▸ YOUR OBJECTIVE
Print, word for word, every line from the beginning of the listing up to and including the line with "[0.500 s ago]". Pictures are to be excluded.

▸ INFORMATION SUPPLIED
══════════

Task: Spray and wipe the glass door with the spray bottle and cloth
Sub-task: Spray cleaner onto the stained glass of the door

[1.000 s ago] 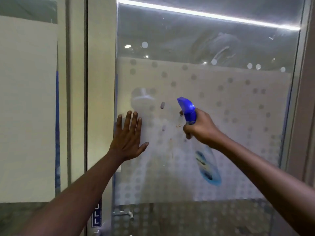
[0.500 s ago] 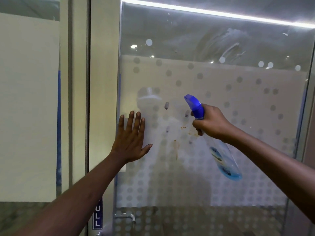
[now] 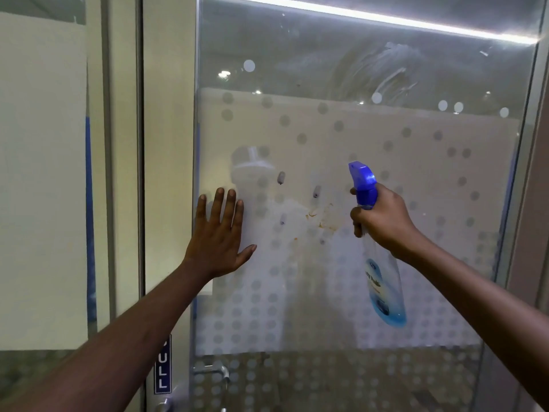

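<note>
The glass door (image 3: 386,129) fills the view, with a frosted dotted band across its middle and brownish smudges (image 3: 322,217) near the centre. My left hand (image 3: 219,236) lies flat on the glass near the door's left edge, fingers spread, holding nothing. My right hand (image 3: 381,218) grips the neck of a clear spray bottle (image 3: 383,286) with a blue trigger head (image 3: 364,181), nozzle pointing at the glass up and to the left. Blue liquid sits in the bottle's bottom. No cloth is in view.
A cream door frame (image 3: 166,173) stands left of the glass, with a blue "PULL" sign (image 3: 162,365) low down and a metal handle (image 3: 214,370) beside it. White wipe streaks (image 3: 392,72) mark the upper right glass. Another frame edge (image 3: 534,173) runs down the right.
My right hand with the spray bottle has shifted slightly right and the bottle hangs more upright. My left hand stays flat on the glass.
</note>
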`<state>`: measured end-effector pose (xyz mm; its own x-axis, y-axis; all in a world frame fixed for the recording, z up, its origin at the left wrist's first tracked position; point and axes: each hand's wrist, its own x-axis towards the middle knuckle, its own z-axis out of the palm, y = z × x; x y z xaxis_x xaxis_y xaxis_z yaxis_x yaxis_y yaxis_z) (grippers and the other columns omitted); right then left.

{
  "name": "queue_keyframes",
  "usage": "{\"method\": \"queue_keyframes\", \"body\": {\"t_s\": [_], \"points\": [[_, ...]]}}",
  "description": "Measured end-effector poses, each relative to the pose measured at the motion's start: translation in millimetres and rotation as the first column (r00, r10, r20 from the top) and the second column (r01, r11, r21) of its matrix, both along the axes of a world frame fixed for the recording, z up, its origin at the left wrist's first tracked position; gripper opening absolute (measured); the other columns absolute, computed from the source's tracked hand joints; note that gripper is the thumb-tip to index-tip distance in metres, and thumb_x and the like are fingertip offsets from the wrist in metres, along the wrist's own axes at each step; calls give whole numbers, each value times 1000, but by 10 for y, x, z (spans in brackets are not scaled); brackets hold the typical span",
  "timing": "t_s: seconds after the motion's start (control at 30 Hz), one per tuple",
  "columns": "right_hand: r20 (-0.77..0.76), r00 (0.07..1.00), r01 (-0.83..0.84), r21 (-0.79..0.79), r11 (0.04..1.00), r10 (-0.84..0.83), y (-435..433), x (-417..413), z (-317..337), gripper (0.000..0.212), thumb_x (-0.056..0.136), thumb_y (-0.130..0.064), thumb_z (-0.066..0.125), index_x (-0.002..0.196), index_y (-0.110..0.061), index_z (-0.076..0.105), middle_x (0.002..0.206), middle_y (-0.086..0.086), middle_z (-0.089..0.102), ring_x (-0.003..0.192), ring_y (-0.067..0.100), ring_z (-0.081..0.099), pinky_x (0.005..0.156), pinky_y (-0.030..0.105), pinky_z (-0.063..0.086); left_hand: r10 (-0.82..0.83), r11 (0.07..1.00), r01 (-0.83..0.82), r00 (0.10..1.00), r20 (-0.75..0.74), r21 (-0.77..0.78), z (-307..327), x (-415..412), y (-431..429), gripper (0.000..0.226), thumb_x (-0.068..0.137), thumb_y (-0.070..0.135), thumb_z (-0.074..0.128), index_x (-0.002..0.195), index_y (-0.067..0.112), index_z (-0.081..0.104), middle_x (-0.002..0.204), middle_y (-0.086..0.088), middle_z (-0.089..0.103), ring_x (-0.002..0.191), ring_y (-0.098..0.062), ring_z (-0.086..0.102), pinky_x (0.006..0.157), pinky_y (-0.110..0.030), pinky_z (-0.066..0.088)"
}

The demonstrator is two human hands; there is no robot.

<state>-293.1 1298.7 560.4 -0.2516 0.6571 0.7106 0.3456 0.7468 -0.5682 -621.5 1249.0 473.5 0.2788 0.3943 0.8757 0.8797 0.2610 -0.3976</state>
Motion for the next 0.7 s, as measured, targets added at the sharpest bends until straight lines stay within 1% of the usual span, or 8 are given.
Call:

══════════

▸ ANSWER BELOW
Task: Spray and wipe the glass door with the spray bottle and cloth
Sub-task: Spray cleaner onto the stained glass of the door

[1.000 s ago] 
[0.500 s ago] 

What this exercise required has been given in full.